Ao lado dos "cadernos de fundamentos", de uso pessoal e restrito, outra forma de sistematização escrita da religião, de acesso público, tem sido as etnografias realizadas nos terreiros brasileiros desde fins do século XIX. Essas etnografias, sobretudo quando publicadas em livro, possibilitam que parcelas do conhecimento oral do povo de santo seja registrado, podendo ser acessado de forma ampla.

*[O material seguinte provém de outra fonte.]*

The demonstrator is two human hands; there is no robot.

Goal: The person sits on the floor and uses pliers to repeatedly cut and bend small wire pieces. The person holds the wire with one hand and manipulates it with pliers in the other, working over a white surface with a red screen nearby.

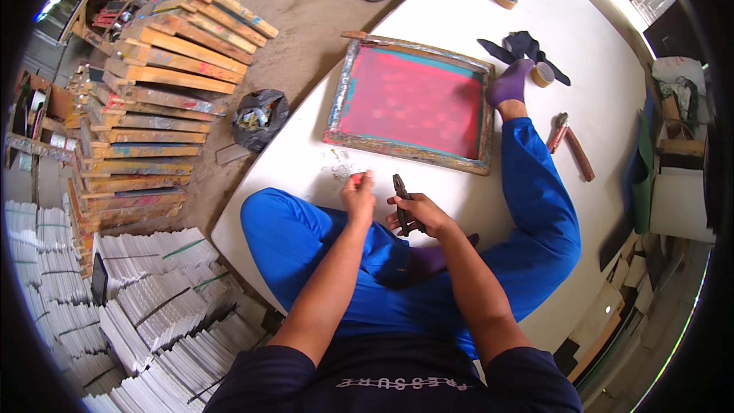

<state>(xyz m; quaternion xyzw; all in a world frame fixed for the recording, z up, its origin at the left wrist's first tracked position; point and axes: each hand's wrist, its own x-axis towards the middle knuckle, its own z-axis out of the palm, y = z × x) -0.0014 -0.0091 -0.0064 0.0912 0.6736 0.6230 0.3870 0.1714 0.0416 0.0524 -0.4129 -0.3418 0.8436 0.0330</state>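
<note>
My right hand (430,214) is closed round a pair of dark pliers (400,190), whose head points away from me. Beside it, to the left, my left hand (358,200) has its fingertips pinched together; whatever is in them is too small to name. Just beyond both hands lies a wooden screen-printing frame (417,159) with pink mesh (413,103) bordered in teal. Neither hand touches it. Small loose bits (339,164) are scattered on the white board (451,183) left of the frame's near edge.
My foot (511,82) rests against the frame's right side. Farther right lie a hammer (579,154), a red-handled tool (559,134), black cloth (523,46) and tape rolls (543,74). Leftward are a black bag (260,118), stacked wooden frames (153,138) and paper stacks (164,298).
</note>
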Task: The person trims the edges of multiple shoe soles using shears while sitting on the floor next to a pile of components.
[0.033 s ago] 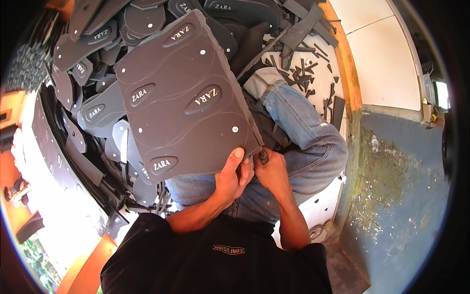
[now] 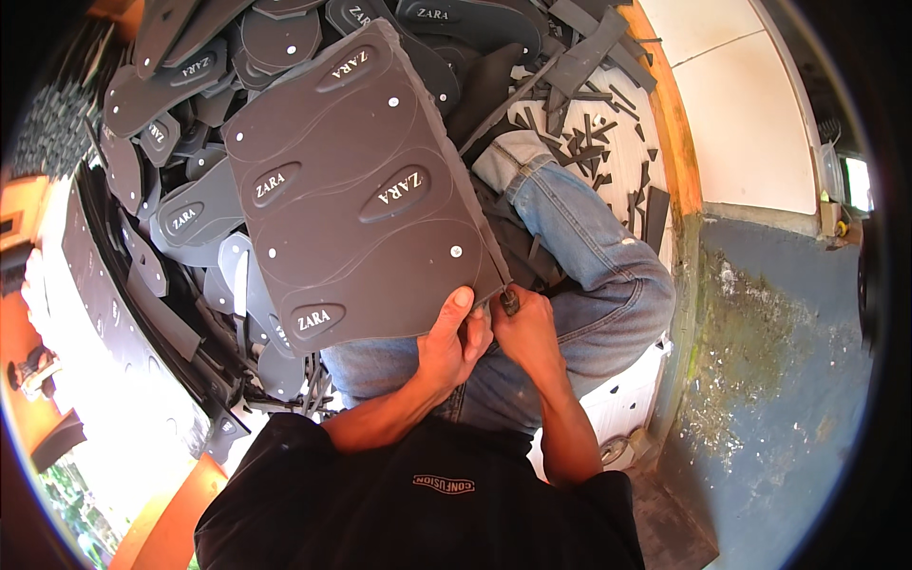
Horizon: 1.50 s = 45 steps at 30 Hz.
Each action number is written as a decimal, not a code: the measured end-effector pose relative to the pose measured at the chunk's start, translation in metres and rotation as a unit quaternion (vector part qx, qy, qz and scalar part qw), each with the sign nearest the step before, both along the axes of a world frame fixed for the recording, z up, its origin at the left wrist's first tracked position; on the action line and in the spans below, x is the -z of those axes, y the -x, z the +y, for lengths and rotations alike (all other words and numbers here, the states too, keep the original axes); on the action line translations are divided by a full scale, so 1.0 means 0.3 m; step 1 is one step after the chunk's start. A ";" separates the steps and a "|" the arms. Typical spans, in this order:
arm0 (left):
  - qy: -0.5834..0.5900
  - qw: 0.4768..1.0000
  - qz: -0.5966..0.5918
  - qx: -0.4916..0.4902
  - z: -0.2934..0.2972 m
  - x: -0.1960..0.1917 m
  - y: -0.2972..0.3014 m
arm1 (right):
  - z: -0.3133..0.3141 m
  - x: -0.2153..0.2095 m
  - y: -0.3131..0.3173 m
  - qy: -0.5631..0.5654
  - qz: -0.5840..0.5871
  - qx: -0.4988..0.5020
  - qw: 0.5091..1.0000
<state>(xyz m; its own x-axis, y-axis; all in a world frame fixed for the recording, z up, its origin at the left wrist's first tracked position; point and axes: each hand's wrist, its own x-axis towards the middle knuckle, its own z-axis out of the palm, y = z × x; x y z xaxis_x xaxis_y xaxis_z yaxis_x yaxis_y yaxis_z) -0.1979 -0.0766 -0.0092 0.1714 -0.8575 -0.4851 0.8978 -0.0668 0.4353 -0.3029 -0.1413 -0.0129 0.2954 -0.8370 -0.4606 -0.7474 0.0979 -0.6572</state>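
The fingers (image 2: 463,302) of our left hand (image 2: 454,342) are closed on the near edge of a large dark rubber sheet (image 2: 356,185), the thumb lying flat on its top face. Just beside it, our right hand (image 2: 525,332) is curled tight around a small dark tool (image 2: 510,302) at the sheet's near right corner; we cannot tell which tool it is. The two hands touch each other. The sheet rests tilted over our lap, above the legs in blue jeans (image 2: 579,252), and it shows sole outlines, oval raised labels and small pale dots. Beyond and to the left of it lies a heap of cut dark sole pieces (image 2: 180,104). To the right, narrow dark offcuts (image 2: 594,123) are scattered on a white floor.
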 end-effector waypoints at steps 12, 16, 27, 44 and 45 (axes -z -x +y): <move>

Livros de autores como Roger Bastide (O Candomblé da Bahia) e Pierre Verger (Orixás), entre outros, passam a ser cada vez mais procurados e lidos pelos religiosos, que os tomam frequentemente como modelos de culto justificando aspectos cotidianos do rito que praticam.

Assim, o texto acadêmico sobre essas religiões de tradição oral tende a registrar um processo que ele próprio, paradoxalmente, ao descrever, tem ajudado tanto a consolidar como a transformar, seja porque permite ao leitor religioso, que é muitas vezes o próprio produtor daquele conhecimento, refletir sobre suas práticas a partir do ponto de vista proposto pelo texto, ou porque generaliza o que é a visão particular de certos grupos que podem se utilizar dos livros que os descrevem como meio de legitimar e valorizar sua visão de mundo diante das demais.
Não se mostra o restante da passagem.